Every council meeting to start with forum


Monday’s first-of-its-kind forum on the city audit won’t be the last chance for the public to speak before a regular City Council meeting.

Starting March 21, the floor will be open for anyone to bring questions or concerns to Mayor Clem Seifert and any council members who choose to join him, the mayor revealed in an interview Friday afternoon.

Seifert intends to announce his plans at Monday night’s council meeting. He said he was inspired by the Feb. 28 forum, at which a dozen people raised questions and made comments about the city’s finances over the course of about 75 minutes. Roughly 100 people attended the forum.

“We’re renewing Speak Up Henderson,” the mayor said, referring to the series of forums held in each of Henderson’s four wards last year.

Seifert often speaks about the value of participatory democracy and of building city policies from the bottom up. He said the Speak Up Henderson forums succeeded but had some problems:

* They were difficult to arrange at a time and place people could agree on.

* They required extensive publicity.

* They provided no clear way to provide answers that required research, because the person wasn’t likely to attend the next forum in another ward.

This renewal of Speak Up Henderson will solve those problems, Seifert said. People will know they can show up in the council chambers at the Municipal Building at 6 on the evening of any council meeting, and there will be a public forum. The place and time are set, so there shouldn’t be a need for additional publicity. And Seifert promises that if anyone asks a question he can’t immediately answer, he will bring the answer to the next forum.

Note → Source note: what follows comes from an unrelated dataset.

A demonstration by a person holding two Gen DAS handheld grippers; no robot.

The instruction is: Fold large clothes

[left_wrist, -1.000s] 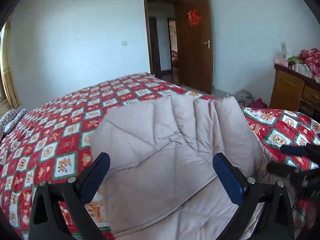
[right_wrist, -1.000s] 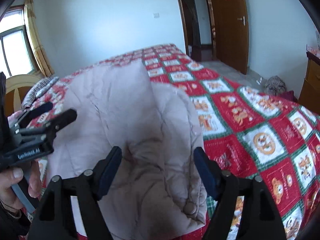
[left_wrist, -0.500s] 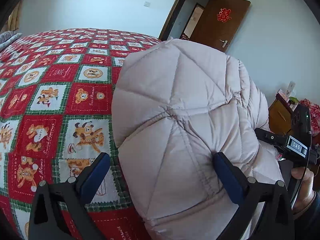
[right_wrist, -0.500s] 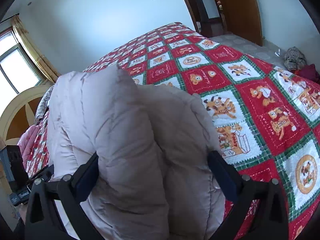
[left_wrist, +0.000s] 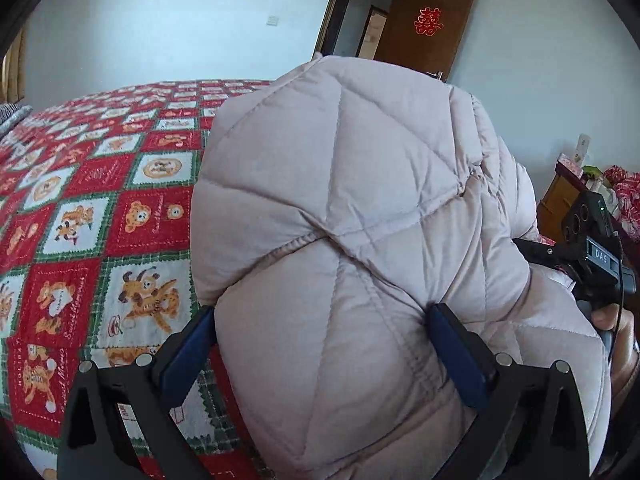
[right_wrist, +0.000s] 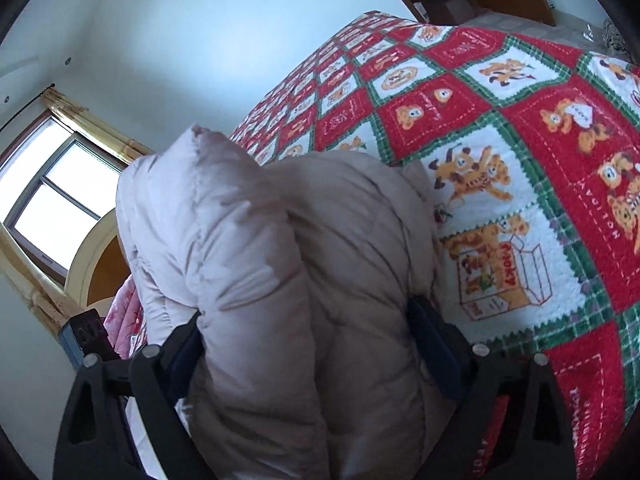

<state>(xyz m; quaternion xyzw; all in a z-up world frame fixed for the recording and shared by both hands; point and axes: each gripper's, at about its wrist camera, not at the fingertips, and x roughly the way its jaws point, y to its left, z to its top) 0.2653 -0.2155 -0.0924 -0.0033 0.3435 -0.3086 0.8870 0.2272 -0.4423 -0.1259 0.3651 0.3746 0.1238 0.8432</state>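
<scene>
Here the pale pink quilted jacket [left_wrist: 360, 240] is bulging up in a thick bundle over the near edge of the bed, filling the middle of both wrist views. The left gripper [left_wrist: 324, 344] is sitting at the bottom of its frame with its blue-padded jaws spread wide and a fat fold of the jacket wedged between them; both pads look to be pressing into the padding. In the right wrist view the right gripper [right_wrist: 308, 340] is likewise straddling a puffy fold at the bottom of the frame, its jaws standing wide and just now easing inward, with the fabric swelling against both pads. The red, white and green bear-patterned bedspread [left_wrist: 80, 208] is showing bare on the left of the left view and across the upper right of the right view. A brown door [left_wrist: 424, 36] is standing open at the top of the left view, and a window [right_wrist: 52, 184] is glowing at the left edge of the right view.
</scene>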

If people want to read a letter that’s public record or want to examine a line item in the budget and see supporting documents such as receipts, for example, the mayor will get the information and bring it to the next forum, he said. “I’ll get the details and tell you what happened.”

The City Council usually meets on the second and fourth Mondays of the month, so people will have two chances per month to seek information.

Seifert said that the airing of public concerns before the meeting should allow the council to conduct its business more efficiently. Several times last year, the public-comment section of the meeting ran out of control. To solve the problem, the council in September created a policy limiting speakers to three minutes, but it has not been strictly enforced.

The forums will be 60 minutes, ending half an hour before the regular council meeting begins.

“Anybody who shows up can have the floor,” Seifert said. He hopes for specific questions from people who want to hear the answers.

“People claim they ask questions that don’t get answered,” Seifert said. “Now they’ll get answers.”